* _Description of the task_
Return exactly the span of lines in the following data that opens with the line containing "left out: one" and closes with the line containing "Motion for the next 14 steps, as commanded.". Include nothing else.

* _Source material_
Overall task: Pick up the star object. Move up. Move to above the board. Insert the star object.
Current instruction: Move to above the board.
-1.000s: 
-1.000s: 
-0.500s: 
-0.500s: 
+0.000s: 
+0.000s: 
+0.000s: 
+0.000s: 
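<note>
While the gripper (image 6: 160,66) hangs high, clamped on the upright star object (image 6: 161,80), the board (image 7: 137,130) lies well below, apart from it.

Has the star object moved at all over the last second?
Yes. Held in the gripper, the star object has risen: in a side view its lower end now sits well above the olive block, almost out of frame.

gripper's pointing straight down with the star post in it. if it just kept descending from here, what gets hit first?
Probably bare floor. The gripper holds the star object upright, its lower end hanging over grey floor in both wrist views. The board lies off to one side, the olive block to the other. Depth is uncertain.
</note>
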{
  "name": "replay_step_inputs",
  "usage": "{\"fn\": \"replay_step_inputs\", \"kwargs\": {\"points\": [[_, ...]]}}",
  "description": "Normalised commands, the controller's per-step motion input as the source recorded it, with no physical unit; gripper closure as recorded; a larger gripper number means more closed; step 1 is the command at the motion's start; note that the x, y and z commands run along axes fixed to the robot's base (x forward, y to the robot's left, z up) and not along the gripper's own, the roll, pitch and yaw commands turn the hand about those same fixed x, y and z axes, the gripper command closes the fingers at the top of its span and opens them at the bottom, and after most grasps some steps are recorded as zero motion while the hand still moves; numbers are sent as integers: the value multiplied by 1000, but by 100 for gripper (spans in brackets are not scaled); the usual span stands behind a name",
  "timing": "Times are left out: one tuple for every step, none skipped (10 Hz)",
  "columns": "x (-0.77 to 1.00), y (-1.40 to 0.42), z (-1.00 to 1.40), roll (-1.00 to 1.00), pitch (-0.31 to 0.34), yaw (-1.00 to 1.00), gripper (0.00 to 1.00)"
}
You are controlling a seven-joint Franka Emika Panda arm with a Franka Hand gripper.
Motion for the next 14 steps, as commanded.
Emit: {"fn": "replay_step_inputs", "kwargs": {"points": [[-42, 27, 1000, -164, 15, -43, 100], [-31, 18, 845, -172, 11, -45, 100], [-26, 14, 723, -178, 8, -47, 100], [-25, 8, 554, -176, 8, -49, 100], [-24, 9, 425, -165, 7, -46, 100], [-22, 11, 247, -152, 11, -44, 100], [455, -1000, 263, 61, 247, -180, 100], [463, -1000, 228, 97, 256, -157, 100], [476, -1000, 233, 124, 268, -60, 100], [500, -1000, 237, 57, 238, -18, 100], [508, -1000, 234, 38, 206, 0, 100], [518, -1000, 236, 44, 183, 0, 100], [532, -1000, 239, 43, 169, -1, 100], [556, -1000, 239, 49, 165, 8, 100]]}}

* _Answer space_
  "timing": "Times are left out: one tuple for every step, none skipped (10 Hz)",
  "columns": "x (-0.77 to 1.00), y (-1.40 to 0.42), z (-1.00 to 1.40), roll (-1.00 to 1.00), pitch (-0.31 to 0.34), yaw (-1.00 to 1.00), gripper (0.00 to 1.00)"
}
You are controlling a seven-joint Franka Emika Panda arm with a Franka Hand gripper.
Motion for the next 14 steps, as commanded.

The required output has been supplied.